## Fine-tuning BERT base and ESG-BERT models

Note: This file was run with Google Colab Pro Plus using high-RAM and GPU. It therefore requires installing the relevant packages and connecting to MyDrive.

## Set-up

In [None]:
!pip install transformers
!pip3 install pickle5

### Import modules

In [None]:
import pickle
import numpy as np
import pandas as pd
import torch
import warnings
import seaborn as sns
import random
import pickle5 as pickle
from collections import defaultdict, Counter
from string import punctuation
from matplotlib import pyplot as plt
from nltk.util import bigrams
from tqdm import tqdm
from itertools import product

from sklearn.feature_extraction import _stop_words
from sklearn.manifold import TSNE
from sklearn.model_selection import train_test_split
from sklearn.metrics import accuracy_score, confusion_matrix, classification_report, roc_auc_score, f1_score
from sklearn.utils import shuffle

from torch import nn, optim
from torch.nn import functional as F
from torch.utils.data import Dataset, DataLoader

from transformers import BertModel, BertTokenizer

warnings.filterwarnings("ignore", category=FutureWarning)

In [None]:
from google.colab import drive
drive.mount('/content/drive')

### Ensure reproducibility by setting seed

In [None]:
seed = 42

# python RNG
random.seed(seed)

# pytorch RNGs
torch.manual_seed(seed)
torch.backends.cudnn.deterministic = True
if torch.cuda.is_available():
    torch.cuda.manual_seed_all(seed)

# numpy RNG
np.random.seed(seed)

### Get variables & data

In [None]:
with open('/content/drive/MyDrive/train.pkl', "rb") as fh:
    train_data = pickle.load(fh)
train = pd.DataFrame(train_data)

with open('/content/drive/MyDrive/val.pkl', "rb") as fh:
    val_data = pickle.load(fh)
val = pd.DataFrame(val_data)

with open('/content/drive/MyDrive/test.pkl', "rb") as fh:
    test_data = pickle.load(fh)
test = pd.DataFrame(test_data)

In [None]:
def get_augmented_dataset(df):
    translated_indices = data_for_augmentation.index.to_list() #translated indices
    market_indices = df.index.to_list() #indices in original df
    indices = list(set(translated_indices) & set(market_indices)) # only check indices in both dfs
    translated_set = data_for_augmentation.loc[indices]
    augmented_dataset = shuffle(pd.concat([df, translated_set]), random_state=42)
    return augmented_dataset

# Get translated paragraphs
translated_data = pd.read_excel('/content/drive/MyDrive/Back translation with GT.xlsx')
data_for_augmentation = translated_data[translated_data['Exact match']=='No']
data_for_augmentation.rename(columns={'Back-translation':'Paragraph'}, inplace=True)
data_for_augmentation.drop(columns=['Original Paragraph','Exact match'], inplace=True)
data_for_augmentation.set_index('Index',inplace=True)

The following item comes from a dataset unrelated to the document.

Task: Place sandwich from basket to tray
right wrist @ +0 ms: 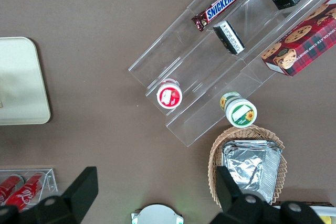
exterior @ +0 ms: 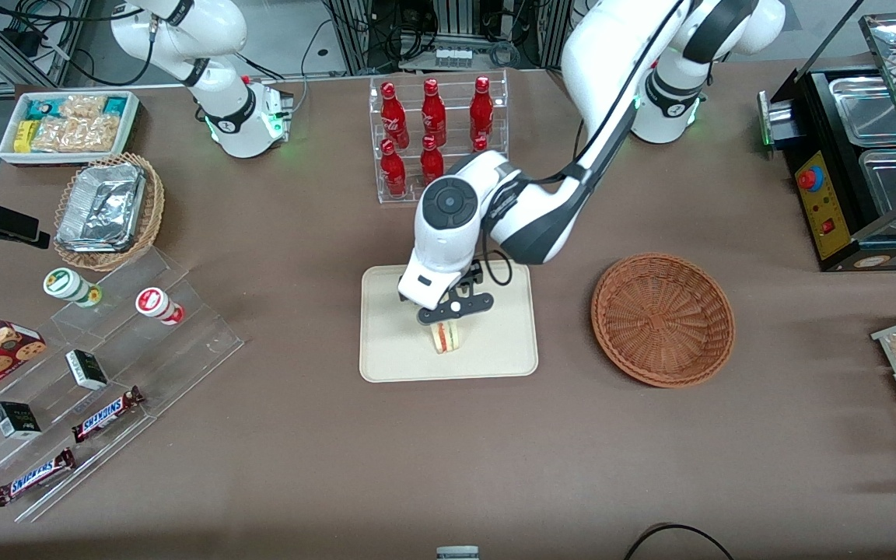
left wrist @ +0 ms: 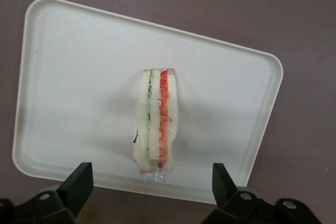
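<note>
With the sandwich standing on edge near the middle of the tray, my gripper hangs just above it, fingers spread wide and holding nothing; the basket sits beside the tray.

Front view: high, facing steeply down on the whole bench.
Left wrist view: straight down, close over the tray, from above the gripper, jaws spread wide.
Right wrist view: straight down on the parked arm's end.
Shared: tray, seen in all three.
</note>
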Tool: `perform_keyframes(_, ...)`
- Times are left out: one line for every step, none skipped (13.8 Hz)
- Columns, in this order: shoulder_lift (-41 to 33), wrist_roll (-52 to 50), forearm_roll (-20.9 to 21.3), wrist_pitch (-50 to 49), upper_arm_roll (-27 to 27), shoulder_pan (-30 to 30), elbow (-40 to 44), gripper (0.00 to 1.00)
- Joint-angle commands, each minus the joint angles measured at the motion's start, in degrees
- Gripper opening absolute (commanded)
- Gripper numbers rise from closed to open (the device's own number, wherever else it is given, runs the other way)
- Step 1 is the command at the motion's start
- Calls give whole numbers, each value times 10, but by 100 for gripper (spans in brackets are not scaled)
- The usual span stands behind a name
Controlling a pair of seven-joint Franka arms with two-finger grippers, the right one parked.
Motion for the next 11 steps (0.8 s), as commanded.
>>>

# Create augmented train dataset
augmented_train = get_augmented_dataset(train)

### Clean text

In [None]:
# Define function to clean text
def clean(text):
    return [w.strip(punctuation) for w in text.strip().split() if w.strip(punctuation) != '']

In [None]:
train['Paragraph'] = train['Paragraph'].apply(clean)
val['Paragraph'] = val['Paragraph'].apply(clean)
test['Paragraph'] = test['Paragraph'].apply(clean)
augmented_train['Paragraph'] = augmented_train['Paragraph'].apply(clean)

### Define classes

In [None]:
# Define dataset class
class BERTDataset(Dataset):

    def __init__(self, data, label_col, hf_path):
        
        # Initialize tokenizer
        self.tok = BertTokenizer.from_pretrained(hf_path)
        
        # Truncate and encode paragraphs
        self.paragraphs = list(data['Paragraph'].apply(self.tok.encode, max_length=512, truncation=True))
        
        # Store labels
        self.labels = list(data[label_col])

    def __len__(self):
        return len(self.labels)

    def __getitem__(self, idx):
        paragraph = self.paragraphs[idx]
        label = self.labels[idx]
        return paragraph, label

In [None]:
# Define BERT classifier
class BERTClassifier(nn.Module):

    def __init__(self, hf_path, dropout_rate=0.2):
        
        # Define network layers
        super(BERTClassifier, self).__init__()
        self.bert = BertModel.from_pretrained(hf_path)
        self.linear = nn.Linear(768, 2)
        
        # Define dropout
        self.dropout = nn.Dropout(dropout_rate)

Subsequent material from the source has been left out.